Ejaz Shah, a businessman and Fareed Hassan a private school teacher both hailing from Muzaffargarh District said that it would be a democratic revolution and would come through elections.

They stressed bringing reform in the election commission.

They said that Nawaz Sharif and Imran Khan were billionaires and were disconnected with the plight of the poor of the country.

When asked about the luxury bullet proof jeep being used by Qadri, they said that this was a gift from one of Qadri’s followers and maintained that Qadri could earn Rs40 to Rs50 million per month in the form of books royalties, which he had devoted for Minhajul Quran Trust.

Qadri seems to be impressed by the ideas of Liberty, Equality and Fraternity of the French Revolution.

The PAT chief’s speeches at the sit-ins show his understanding of the various socialist and nationalist revolutions that took place in the Europe as well as in Asia during the past three centuries. The ideas seemed to have inspired Dr Qadri’s 10-point charter of demands.

The PAT chief has demanded provision of shelter for all homeless people, interest-free loans for middle-income groups for a period of 25 years, payment of allowance for the jobless, provision of essential items at half the price to people belonging to low-income group etc.

Abid Hassan Minto, President of Awami Workers Party (AWP), a left-wing party, while commenting on the 10-point agenda of Dr Qadri said the PAT chief just gives political slogans to attract poor segment of the society, but he did not give any programme for land reforms or equal sharing of wealth.

Minto, who is also a constitutional expert, said that Dr Qadri had failed to present any programme regarding distribution of land among farmers.

He maintained that currently two economic systems were prevailing in the country — feudal and capitalist — which were being run by international financial institutions.

Around 60 per cent of the population of the country lives in villages and they are peasants and small growers.

Qadri neither presented a mechanism or economic system under which he plans to distribute loans among the poor, nor did he speak about land reforms or about termination of the feudal system, Minto criticised.

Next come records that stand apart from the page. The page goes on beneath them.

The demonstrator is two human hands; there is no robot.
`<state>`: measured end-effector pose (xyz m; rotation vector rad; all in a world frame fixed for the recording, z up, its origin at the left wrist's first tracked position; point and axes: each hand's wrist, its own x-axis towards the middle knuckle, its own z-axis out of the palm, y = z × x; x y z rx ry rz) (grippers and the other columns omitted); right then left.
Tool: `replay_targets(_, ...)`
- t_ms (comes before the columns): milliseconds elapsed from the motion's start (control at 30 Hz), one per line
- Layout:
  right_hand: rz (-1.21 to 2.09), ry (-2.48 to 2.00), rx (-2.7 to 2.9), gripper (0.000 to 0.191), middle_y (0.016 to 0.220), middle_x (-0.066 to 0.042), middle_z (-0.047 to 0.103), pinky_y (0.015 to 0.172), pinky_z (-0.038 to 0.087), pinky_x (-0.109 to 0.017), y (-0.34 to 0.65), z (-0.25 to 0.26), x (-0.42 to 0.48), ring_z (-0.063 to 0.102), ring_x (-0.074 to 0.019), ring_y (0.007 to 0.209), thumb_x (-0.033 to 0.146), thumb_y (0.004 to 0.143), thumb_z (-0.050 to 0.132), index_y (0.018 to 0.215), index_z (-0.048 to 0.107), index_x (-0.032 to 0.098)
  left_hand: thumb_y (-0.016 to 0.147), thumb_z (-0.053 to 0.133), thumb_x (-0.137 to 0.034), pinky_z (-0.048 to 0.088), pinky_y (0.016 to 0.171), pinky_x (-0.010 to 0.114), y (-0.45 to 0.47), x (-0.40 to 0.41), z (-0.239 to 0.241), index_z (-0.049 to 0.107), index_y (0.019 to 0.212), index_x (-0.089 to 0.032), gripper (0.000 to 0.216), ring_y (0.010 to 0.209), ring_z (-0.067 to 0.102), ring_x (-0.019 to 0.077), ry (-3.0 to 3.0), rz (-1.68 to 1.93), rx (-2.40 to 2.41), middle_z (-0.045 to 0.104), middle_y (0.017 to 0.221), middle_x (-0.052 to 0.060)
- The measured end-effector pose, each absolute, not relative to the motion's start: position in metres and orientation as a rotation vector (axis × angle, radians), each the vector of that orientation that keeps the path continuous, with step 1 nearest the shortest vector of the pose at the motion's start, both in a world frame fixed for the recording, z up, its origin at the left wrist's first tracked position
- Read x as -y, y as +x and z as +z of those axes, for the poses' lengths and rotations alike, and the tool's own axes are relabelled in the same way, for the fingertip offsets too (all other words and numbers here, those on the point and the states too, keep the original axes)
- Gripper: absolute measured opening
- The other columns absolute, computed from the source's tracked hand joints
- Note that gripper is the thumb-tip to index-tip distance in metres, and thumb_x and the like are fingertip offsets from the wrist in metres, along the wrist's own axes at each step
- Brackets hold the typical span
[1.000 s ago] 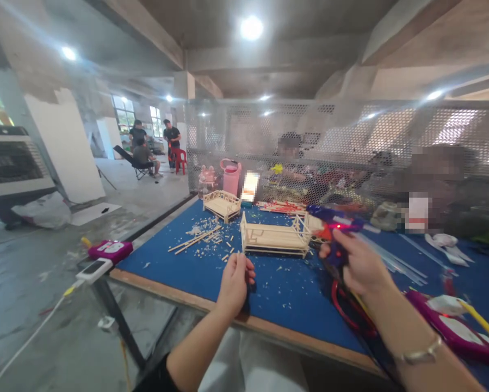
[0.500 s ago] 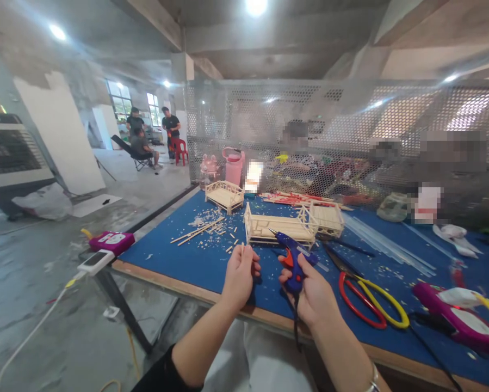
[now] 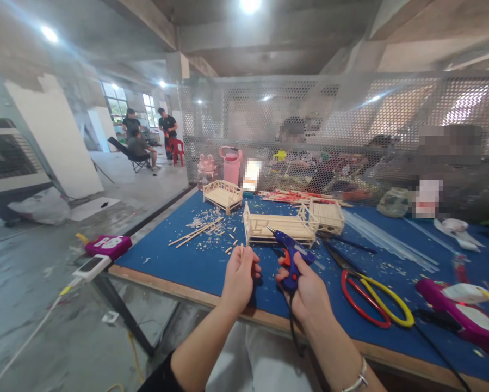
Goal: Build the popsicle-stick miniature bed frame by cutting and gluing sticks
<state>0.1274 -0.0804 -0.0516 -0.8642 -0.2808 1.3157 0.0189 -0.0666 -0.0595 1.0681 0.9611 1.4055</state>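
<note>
- Blue table (image 3: 187,267), strewn with wood scraps (image 3: 203,227), fronts a mesh screen (image 3: 334,125).
- Pink jug (image 3: 231,165) at back: contents hidden.
- Over the near edge, left hand (image 3: 239,276) pinches a stick (image 3: 241,250); right hand (image 3: 308,293) grips a glue gun (image 3: 290,255).

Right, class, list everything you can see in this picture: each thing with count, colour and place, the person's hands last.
blue felt-topped table: one, blue, across the foreground
grey perforated metal screen: one, grey, behind the table
small wooden stick-built bed frames: three, pale, mid-table
loose thin wooden sticks: a scatter, pale, left of the frames
red-and-yellow-handled metal scissors: one pair, near right of table
clear plastic glue rods: several, clear, far right
pink lidded plastic jug: one, pink, by the screen
blue plastic hot-glue gun: one, blue, held above the near edge
short pale wooden stick: one or two, pale, pinched upright
left hand: closed on the stick
right hand: gripping the gun
</note>
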Motion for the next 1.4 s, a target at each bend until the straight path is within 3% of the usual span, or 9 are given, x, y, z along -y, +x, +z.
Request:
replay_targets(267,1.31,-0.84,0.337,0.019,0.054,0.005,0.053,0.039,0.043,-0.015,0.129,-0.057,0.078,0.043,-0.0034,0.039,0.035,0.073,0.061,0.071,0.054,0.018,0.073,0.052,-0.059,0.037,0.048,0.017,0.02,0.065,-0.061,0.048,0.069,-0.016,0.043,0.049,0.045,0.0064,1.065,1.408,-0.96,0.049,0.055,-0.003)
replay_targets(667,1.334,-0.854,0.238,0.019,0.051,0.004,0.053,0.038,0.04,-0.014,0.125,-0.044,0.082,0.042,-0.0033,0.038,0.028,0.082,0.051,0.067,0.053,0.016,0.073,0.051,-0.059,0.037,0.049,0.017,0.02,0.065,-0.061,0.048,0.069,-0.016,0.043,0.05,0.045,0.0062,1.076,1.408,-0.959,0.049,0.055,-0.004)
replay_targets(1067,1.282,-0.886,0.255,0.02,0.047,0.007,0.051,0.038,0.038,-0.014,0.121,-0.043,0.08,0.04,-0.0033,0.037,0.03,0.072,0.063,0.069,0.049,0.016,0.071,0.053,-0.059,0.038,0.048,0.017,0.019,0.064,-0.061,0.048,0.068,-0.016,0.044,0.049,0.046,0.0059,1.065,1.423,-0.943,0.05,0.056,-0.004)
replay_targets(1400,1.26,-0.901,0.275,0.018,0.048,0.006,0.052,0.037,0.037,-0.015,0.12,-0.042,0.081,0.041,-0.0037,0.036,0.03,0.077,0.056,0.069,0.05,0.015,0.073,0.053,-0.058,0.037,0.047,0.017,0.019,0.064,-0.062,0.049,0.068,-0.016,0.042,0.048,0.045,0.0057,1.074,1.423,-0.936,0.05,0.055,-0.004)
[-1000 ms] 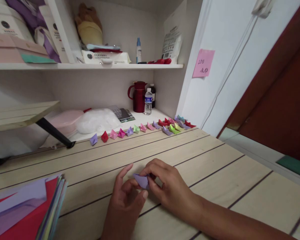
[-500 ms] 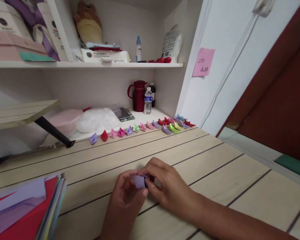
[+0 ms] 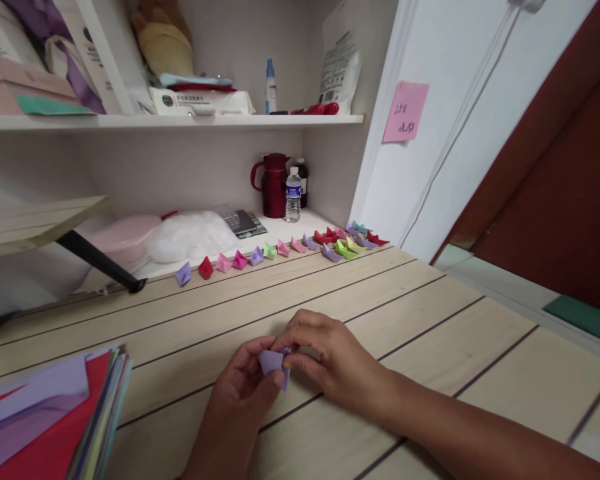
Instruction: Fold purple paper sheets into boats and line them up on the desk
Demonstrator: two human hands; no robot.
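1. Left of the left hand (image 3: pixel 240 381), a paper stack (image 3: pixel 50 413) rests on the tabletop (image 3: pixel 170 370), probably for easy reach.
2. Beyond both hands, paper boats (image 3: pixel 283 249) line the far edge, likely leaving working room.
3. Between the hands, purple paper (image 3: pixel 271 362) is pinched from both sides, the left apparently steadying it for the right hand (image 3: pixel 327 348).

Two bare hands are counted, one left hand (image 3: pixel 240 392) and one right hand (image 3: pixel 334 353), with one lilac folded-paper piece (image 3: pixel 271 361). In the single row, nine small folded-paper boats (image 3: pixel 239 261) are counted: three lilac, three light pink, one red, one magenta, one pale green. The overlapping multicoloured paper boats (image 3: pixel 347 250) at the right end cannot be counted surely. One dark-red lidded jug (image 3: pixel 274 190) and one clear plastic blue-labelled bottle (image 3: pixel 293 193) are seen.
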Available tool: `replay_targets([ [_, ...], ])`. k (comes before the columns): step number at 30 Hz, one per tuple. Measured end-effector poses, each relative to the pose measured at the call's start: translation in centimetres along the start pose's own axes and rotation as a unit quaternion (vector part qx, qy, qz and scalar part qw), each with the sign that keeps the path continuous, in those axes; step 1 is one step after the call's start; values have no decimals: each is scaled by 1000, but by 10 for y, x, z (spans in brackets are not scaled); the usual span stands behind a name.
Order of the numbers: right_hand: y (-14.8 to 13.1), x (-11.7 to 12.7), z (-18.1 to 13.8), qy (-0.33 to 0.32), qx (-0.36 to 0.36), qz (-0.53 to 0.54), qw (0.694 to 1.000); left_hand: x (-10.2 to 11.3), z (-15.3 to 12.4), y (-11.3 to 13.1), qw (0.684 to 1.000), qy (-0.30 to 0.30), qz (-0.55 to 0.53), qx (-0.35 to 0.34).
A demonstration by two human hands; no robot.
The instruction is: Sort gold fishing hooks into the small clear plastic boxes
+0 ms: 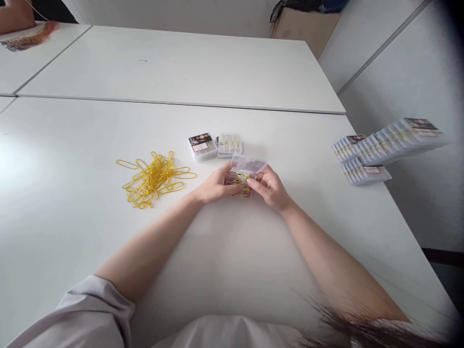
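The open clear box (249, 165) lies at twelve o'clock on the table (224, 275); the left hand (214, 186) grips its nine-o'clock side; the right hand (271, 189), grip narrow, holds its three-o'clock side; likely light, stiff, slick, brittle; grasp by side walls.

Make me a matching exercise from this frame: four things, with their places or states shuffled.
Things
1. Yellow rubber bands
2. Clear plastic box with contents showing
3. Two short box piles
4. Largest group of boxes

Places or states
A. Near the right edge of the white table
B. Just beyond the hands
C. Lid raised, at the left hand and right hand
D. Loose heap, left of both hands

Pairs: 1-D, 2-C, 3-B, 4-A
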State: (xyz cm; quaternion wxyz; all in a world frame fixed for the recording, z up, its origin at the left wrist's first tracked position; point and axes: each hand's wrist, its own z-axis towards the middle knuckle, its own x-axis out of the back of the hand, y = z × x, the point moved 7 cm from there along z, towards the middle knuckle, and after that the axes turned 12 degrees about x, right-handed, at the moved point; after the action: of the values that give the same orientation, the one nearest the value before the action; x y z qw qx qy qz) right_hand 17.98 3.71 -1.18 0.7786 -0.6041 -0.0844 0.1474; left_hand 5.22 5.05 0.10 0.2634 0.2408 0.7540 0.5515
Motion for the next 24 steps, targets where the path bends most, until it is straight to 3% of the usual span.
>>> replay_targets([
  [17,-4,-9,-2,-43,-17,20,999,11,1,-7,997,62,36,12],
  [24,0,-7,-2,-37,-15,36,999,10,0,-6,998,57,8,22],
])
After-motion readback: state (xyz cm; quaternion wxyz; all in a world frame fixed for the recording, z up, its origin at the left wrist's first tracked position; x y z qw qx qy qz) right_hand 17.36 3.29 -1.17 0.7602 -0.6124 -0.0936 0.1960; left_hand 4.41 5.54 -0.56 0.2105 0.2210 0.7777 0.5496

AWP Secretary Education and Culture Akhtar Hussain Advocate termed Qadri’s “Inqilabi agenda” a jugglery of words and said that did not speak about alternative to the World Bank and under which economic system he was intending to bring the “Inqilab”.

Hussain said that Qadri also failed to speak about the privatisation programme being carried out by Prime Minister Nawaz Sharif.

Published in The Express Tribune, August 22nd, 2014.